Because of the uber-gentrification happening in the Mission, there is a lot of fear and panic in the community, so I feel that this announcement must be done in a responsible way and I am grateful to Mission Local for helping me break this news.   
ML: Does the business come with the website and a multi-year lease?

NC: Yes, the website is included. I  am often surprised that many people do not know that in addition to the retail and internet store, we wholesale to other stores throughout the U.S. and to international locations. I also work with special-event planners, some of the best in the industry, customizing decorations and developing traditional products — all handmade by artisans in Mexico under fair-trade principles, of course.  I am often juggling more than a few special orders, making sure everything is delivered timely. In addition, I have expanded the cultural classes taught here and am offering decorating services off-site. You may often find me up on a ladder, happily getting a space ready for a fiesta.
Casa Bonampak is an octopus of cultural enterprise. Anyone interested can get in touch with me about the details including the price and lease.
ML: What were some of the high points?

NC:  The artisans who are like family, and their cultural products. The wide range of customers — immigrants, locals, tourists and designers. Cracking confetti eggs on kids who visit. When dogs drag their owners into the store. The student classes that visit and exposing them to the beauty of Latin culture. How this business has shaped, transformed me, the amazing opportunities and incredible people I have met along the way. Spontaneous samba or salsa to anyone walking in and willing to learn.  Bringing my cat — our mascot — to work. He likes to commute by bike 🙂

My staff who, has worked with me for more than 10 years and are like family. OK, now I’m going to cry.

ML: Low points?

NC: This is really a small company, and the workload is a lot for one person. Anyone with a small business knows that you are working much of the time — it is not a traditional 9-5 schedule, and it can be physically demanding. This business is a good fit for a family or an organization that can share the load.

ML: You had a good run with the Trump piñata. What is selling now?

NC: Our specialty decorations and paper flowers are our strongest product, also the Trump toilet paper and our line of political caps — spin-offs of the Make America Great Again caps. Though sales of the Trump piñatas fluctuate, depending on WTF is happening on a national level, they are still wildly popular. In these challenging times, customers find the political lean and humor not only refreshing, but necessary.

Nancy Chárraga and Trump at Casa Bonampak.

ML: What plans do you have?

NC: First, to take my Mom on a long vacation — she has supported my business unconditionally.

I have always felt that I truly belong working with youth in the community; anyone that has seen me around kids knows this is true.
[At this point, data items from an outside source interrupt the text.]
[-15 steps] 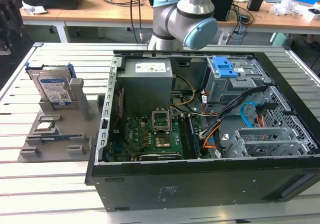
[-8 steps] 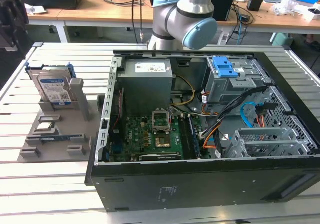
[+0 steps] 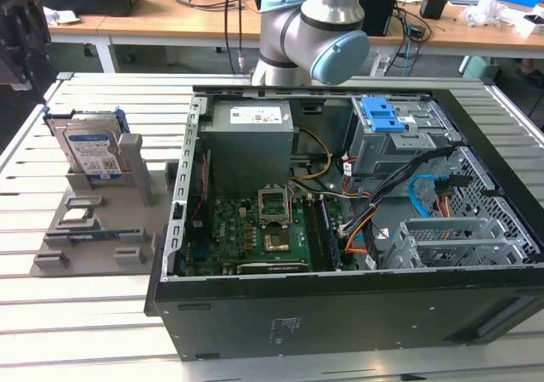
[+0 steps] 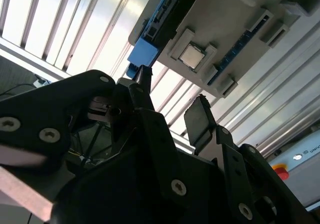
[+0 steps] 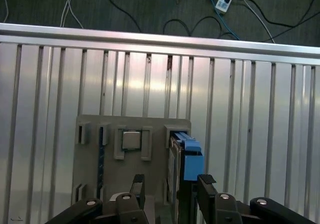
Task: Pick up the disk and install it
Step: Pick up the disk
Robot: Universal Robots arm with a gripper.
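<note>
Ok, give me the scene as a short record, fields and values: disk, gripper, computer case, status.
disk: the disk stands upright in the grey holder, to the exterior view's left of the case
gripper: the gripper is open and empty, over the holder, apart from the disk
computer case: the computer case lies open, motherboard showing
status: disk not yet picked up

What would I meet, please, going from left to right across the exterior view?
disk, standing in the grey holder → power supply box inside the open computer case → blue-latched drive cage
</note>
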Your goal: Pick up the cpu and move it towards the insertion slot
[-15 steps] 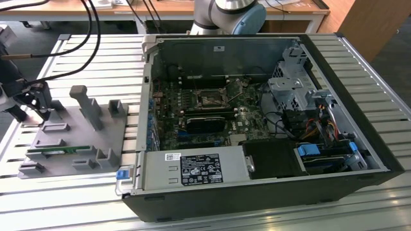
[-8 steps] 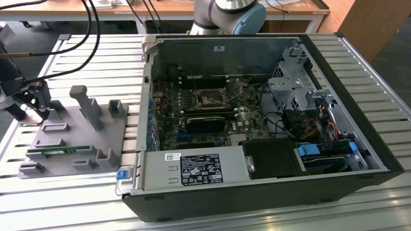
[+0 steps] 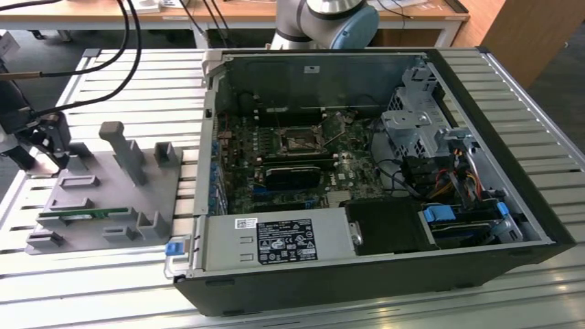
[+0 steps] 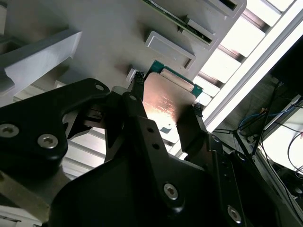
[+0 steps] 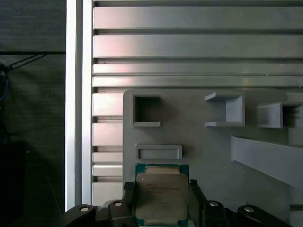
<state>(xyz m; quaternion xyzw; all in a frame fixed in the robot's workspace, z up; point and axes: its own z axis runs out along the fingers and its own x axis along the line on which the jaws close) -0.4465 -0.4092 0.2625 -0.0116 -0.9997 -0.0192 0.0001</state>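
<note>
The cpu [image 5: 162, 194] is a flat square chip with a silver top and a green rim. It sits between my gripper's [image 5: 162, 201] two black fingers [image 5: 129, 195], which are shut on its opposite edges. In the second wrist view the cpu [image 4: 165, 101] shows tilted in the gripper [image 4: 166, 108], over a corner of the grey fixture plate [image 4: 109, 33]. Whether it touches the plate I cannot tell. In the exterior view the gripper [image 3: 51, 140] hangs over the plate's [image 3: 109, 199] far left end. The insertion slot [image 3: 299, 142] lies on the motherboard inside the open computer case, well to the exterior view's right.
The fixture plate carries raised posts [image 3: 123, 151] and pockets, and a green memory stick [image 3: 82, 214] near its front. The case wall [image 3: 212, 137] stands between the plate and the motherboard. A black heatsink block [image 3: 294, 175] sits just in front of the slot. Cables [image 3: 92, 75] hang at the left.
</note>
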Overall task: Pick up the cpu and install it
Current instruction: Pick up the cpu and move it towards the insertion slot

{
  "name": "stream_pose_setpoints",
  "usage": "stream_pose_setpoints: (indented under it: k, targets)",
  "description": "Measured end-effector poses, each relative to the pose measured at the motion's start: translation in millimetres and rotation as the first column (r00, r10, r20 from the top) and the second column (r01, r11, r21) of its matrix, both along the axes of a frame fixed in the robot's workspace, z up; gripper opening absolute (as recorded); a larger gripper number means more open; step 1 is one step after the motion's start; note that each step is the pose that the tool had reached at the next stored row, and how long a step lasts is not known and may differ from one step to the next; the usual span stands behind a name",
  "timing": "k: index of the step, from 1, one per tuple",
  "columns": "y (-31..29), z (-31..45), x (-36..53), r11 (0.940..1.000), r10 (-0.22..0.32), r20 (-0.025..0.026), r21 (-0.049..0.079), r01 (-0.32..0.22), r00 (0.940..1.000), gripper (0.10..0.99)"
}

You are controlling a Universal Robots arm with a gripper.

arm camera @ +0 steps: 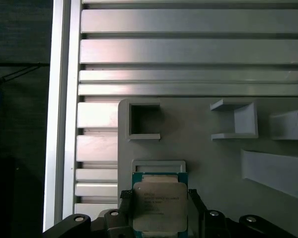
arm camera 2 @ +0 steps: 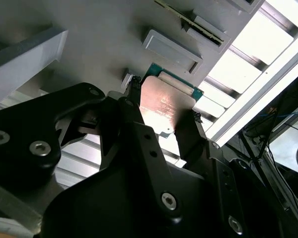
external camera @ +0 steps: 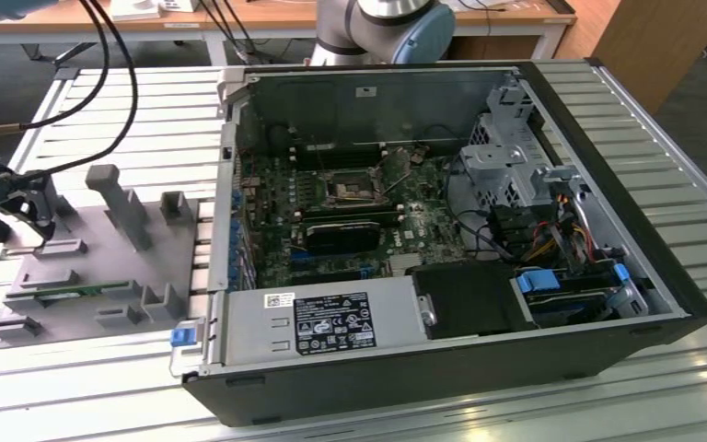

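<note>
The cpu point(arm camera: 160, 206) lies flat between the two fingers of the end effector point(arm camera: 160, 198), with its silver top up and a thin green edge showing. It is almost square, so I see no clear long axis. In both wrist views one black fingertip point(arm camera 2: 135, 88) stands against each of two opposite edges, so I judge that the end effector is pinching the cpu point(arm camera 2: 166, 106). I cannot tell if the chip is resting in its pocket or is lifted a little.

Under it is the grey fixture plate point(arm camera: 198, 124), which sits on the slotted aluminium surface point(arm camera: 188, 49). In the exterior view the end effector point(external camera: 28, 221) is at the exterior view's left, over this plate point(external camera: 96, 267). The socket point(external camera: 356, 189) is well apart toward the exterior view's right, inside the open computer case point(external camera: 648, 184).

I count one cpu, one arm, one fixture plate, one case and one socket.
</note>
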State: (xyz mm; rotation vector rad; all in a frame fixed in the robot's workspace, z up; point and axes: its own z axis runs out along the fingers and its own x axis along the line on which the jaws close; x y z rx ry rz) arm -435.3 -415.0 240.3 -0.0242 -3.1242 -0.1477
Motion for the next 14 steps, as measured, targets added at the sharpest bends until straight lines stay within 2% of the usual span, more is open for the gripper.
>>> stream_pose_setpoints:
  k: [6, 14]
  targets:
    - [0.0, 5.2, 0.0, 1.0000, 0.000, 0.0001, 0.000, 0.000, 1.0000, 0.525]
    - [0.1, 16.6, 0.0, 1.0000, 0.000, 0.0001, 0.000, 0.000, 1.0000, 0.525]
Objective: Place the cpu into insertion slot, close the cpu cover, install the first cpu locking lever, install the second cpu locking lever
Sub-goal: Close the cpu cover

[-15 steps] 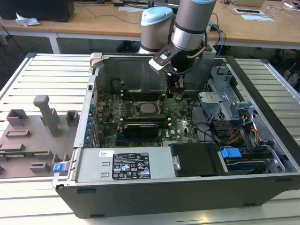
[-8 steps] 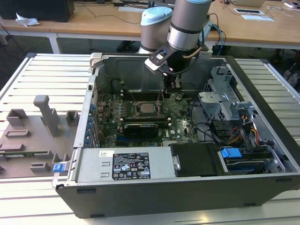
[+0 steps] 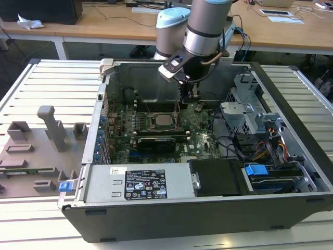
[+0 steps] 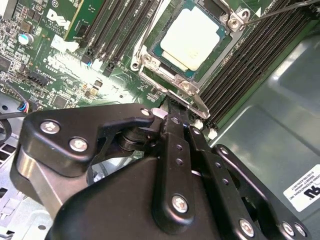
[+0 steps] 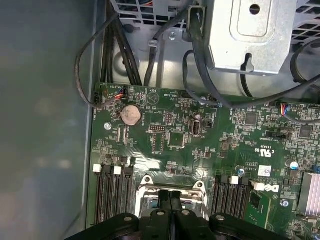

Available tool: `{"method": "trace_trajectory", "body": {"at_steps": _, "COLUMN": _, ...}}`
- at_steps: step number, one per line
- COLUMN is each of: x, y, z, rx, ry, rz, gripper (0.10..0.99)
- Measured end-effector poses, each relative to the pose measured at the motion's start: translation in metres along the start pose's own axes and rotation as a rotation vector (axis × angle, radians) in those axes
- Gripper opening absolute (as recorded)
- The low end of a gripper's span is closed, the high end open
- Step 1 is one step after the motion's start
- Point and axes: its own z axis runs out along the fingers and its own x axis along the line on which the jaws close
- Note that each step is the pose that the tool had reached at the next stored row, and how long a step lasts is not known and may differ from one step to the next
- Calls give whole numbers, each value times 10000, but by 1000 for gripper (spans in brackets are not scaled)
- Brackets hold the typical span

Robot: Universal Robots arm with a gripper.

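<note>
The cpu (image 4: 192,35), a flat silver-grey square, lies in the insertion slot (image 4: 150,65) on the green board. The cpu cover (image 4: 176,94), a thin silver frame, lies around the chip, its tab towards my fingers. My gripper (image 4: 172,114) hovers just off that tab edge of the socket with its black fingers pressed together and nothing between them. In the first wrist view the gripper (image 5: 170,197) sits over the socket rim (image 5: 145,182). In the exterior view the gripper (image 3: 188,96) hangs above and to the right of the cpu (image 3: 162,121). A thin lever wire (image 4: 280,10) runs past the socket's far corner.
Black memory slots (image 4: 115,30) flank the socket on both sides. A long black card (image 3: 156,141) lies in front of it. A drive cage (image 3: 250,112), cables (image 3: 229,143) and the power supply (image 3: 135,185) crowd the case. Grey fixtures (image 3: 47,125) stand on the table outside.
</note>
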Motion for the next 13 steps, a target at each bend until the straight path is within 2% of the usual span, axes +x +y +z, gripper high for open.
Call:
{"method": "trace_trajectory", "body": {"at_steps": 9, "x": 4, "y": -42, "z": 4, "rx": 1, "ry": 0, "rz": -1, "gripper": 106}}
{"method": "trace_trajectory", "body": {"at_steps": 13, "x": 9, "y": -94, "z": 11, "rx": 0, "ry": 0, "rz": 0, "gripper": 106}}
I was actually told by the same shaman that my real contribution to the Mission is yet to come. Also, I am secretly hoping to still be involved with Casa Bonampak in some way, since I am an expert on surviving gentrification — so the Mission has not seen the last of me.

ML:  What if the business fails to sell? Will you close the store and move on?

NC: I can’t even go there. It would mean another legacy business closing in the Mission, no Trump piñatas on Valencia Street, the loss of economy for artisans and their families.

I am doing my best to take this one step at a time.
There is a spirit here, reinforced every day by a number positive comments and reactions we hear from people that walk in. I am talking about divine guidance — an energy that is greater than me. There is a spiritual need for this store and for the Latino presence in the Mission to continue. So I am petitioning the community to mobilize and spread the word and help me find the right party who can continue the cultural work and take it to the next level.
There are three requirements: must have business sense, must love Latin culture and must love the Mission.